Give the number of lines in the records below that include "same". Reply with that number alone.

++++++++

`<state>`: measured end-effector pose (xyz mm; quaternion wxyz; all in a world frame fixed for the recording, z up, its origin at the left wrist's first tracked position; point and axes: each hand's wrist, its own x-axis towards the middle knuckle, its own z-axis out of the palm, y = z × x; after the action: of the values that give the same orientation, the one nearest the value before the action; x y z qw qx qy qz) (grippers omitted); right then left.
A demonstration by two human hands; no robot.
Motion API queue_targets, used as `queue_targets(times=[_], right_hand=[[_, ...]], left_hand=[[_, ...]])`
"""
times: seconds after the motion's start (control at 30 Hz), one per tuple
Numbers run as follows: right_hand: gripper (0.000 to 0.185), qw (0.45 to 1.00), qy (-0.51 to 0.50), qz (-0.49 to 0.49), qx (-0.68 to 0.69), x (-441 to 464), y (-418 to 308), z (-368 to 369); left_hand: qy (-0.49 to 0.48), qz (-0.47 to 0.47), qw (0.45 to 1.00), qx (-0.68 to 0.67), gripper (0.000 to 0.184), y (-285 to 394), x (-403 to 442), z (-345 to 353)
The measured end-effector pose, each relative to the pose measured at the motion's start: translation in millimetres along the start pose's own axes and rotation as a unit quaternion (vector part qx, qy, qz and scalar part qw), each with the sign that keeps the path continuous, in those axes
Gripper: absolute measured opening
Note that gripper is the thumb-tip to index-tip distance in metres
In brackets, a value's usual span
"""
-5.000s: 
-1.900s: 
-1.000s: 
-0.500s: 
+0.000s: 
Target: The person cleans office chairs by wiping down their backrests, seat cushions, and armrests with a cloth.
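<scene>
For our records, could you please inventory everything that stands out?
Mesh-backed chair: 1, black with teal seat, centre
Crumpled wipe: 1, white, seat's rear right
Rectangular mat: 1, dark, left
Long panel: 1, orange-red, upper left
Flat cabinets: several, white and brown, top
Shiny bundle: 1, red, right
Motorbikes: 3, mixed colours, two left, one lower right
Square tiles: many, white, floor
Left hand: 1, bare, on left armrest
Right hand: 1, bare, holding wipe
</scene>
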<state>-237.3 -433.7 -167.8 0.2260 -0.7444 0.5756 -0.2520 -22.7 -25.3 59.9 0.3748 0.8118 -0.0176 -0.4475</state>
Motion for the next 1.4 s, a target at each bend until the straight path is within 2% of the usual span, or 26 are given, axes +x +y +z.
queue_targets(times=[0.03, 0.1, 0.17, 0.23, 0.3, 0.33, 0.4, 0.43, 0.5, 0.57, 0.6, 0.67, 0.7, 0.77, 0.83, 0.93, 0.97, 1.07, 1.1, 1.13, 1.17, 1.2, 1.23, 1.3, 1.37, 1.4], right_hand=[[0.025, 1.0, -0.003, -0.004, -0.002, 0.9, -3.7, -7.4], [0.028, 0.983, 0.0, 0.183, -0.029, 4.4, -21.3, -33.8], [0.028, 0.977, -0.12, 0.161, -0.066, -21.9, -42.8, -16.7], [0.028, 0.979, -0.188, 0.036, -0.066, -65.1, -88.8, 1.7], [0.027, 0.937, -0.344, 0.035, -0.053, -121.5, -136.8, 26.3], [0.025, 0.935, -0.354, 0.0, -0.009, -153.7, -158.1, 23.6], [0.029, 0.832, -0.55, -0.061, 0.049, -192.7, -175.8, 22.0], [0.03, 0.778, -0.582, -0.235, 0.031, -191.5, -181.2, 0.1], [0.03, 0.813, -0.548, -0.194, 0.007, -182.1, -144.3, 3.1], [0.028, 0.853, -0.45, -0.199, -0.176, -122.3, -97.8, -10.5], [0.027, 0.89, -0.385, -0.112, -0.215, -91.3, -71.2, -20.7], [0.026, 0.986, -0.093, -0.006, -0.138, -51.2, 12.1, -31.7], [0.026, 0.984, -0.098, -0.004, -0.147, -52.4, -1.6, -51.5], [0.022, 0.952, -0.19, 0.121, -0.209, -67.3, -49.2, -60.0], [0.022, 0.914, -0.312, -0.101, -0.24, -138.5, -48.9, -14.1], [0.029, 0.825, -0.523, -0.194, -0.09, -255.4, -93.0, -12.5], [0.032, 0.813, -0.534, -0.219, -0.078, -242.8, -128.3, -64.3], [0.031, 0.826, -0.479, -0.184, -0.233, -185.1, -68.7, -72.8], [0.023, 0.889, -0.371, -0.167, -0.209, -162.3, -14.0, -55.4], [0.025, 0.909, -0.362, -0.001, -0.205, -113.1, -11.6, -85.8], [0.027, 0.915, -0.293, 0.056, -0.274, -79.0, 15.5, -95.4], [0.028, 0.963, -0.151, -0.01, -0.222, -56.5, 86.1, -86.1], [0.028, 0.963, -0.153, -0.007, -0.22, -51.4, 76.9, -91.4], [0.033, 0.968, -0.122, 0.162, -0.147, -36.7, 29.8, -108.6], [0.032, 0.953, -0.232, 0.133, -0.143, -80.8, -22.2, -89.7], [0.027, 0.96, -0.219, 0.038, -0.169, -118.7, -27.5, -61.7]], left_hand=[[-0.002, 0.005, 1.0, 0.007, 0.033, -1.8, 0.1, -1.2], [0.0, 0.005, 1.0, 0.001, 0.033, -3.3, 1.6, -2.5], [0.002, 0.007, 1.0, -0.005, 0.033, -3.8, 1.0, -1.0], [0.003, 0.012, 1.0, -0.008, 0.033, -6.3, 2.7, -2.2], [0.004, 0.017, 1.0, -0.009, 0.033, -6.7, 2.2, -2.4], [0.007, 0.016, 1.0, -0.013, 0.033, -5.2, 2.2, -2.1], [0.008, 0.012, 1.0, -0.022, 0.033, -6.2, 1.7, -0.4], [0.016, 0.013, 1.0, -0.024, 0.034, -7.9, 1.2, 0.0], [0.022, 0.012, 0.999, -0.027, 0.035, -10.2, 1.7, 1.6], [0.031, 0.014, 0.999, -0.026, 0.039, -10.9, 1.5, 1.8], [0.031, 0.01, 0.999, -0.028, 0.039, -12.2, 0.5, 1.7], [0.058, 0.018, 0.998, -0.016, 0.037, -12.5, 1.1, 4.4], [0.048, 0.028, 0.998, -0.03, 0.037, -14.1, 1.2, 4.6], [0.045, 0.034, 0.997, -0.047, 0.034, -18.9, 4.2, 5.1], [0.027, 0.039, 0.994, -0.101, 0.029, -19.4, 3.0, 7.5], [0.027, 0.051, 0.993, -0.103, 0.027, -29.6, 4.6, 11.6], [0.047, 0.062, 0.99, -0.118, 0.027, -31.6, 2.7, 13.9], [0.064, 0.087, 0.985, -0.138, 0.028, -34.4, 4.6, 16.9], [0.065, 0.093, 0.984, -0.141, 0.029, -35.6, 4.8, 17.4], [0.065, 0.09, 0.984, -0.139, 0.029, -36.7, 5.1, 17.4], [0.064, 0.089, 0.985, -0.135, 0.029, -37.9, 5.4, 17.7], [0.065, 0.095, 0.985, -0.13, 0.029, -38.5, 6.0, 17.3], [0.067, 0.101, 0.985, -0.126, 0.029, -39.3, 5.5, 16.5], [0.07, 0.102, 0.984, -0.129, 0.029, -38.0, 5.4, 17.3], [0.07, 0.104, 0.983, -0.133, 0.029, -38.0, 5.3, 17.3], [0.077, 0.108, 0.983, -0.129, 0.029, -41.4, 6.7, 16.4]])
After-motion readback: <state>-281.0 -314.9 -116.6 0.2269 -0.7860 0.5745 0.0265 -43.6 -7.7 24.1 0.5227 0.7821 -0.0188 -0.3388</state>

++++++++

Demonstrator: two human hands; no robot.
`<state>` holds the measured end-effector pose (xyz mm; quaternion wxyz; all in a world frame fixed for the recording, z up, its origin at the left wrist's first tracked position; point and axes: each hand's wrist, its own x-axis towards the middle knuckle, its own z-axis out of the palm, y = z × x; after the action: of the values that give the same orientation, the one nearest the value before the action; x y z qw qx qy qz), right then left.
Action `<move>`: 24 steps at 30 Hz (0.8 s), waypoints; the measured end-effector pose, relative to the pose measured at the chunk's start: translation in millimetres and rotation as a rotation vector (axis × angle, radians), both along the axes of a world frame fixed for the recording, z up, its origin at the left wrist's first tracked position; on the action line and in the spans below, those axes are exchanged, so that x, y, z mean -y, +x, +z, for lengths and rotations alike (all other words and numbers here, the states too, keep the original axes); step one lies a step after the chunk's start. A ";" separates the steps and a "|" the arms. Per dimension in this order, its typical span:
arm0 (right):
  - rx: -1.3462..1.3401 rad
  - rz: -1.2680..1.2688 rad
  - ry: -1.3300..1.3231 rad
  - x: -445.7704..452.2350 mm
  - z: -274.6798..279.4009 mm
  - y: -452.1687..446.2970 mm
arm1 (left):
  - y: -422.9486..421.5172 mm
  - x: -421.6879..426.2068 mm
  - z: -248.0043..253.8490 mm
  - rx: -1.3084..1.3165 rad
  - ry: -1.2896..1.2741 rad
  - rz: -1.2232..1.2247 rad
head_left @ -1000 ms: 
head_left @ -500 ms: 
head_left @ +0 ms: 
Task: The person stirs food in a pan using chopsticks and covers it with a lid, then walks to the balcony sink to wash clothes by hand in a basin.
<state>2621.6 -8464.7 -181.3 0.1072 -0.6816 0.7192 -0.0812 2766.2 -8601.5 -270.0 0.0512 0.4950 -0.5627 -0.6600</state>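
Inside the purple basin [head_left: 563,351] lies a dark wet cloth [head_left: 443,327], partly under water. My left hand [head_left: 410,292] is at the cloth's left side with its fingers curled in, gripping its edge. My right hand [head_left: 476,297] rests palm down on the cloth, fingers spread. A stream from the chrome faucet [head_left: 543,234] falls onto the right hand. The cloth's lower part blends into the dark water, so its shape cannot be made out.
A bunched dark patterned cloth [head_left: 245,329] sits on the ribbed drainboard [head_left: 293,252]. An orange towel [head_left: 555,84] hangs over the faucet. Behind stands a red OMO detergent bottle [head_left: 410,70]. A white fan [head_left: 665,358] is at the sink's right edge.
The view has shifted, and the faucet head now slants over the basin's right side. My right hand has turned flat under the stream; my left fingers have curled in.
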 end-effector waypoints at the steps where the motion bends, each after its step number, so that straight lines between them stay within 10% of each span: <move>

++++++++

## [Reply]
2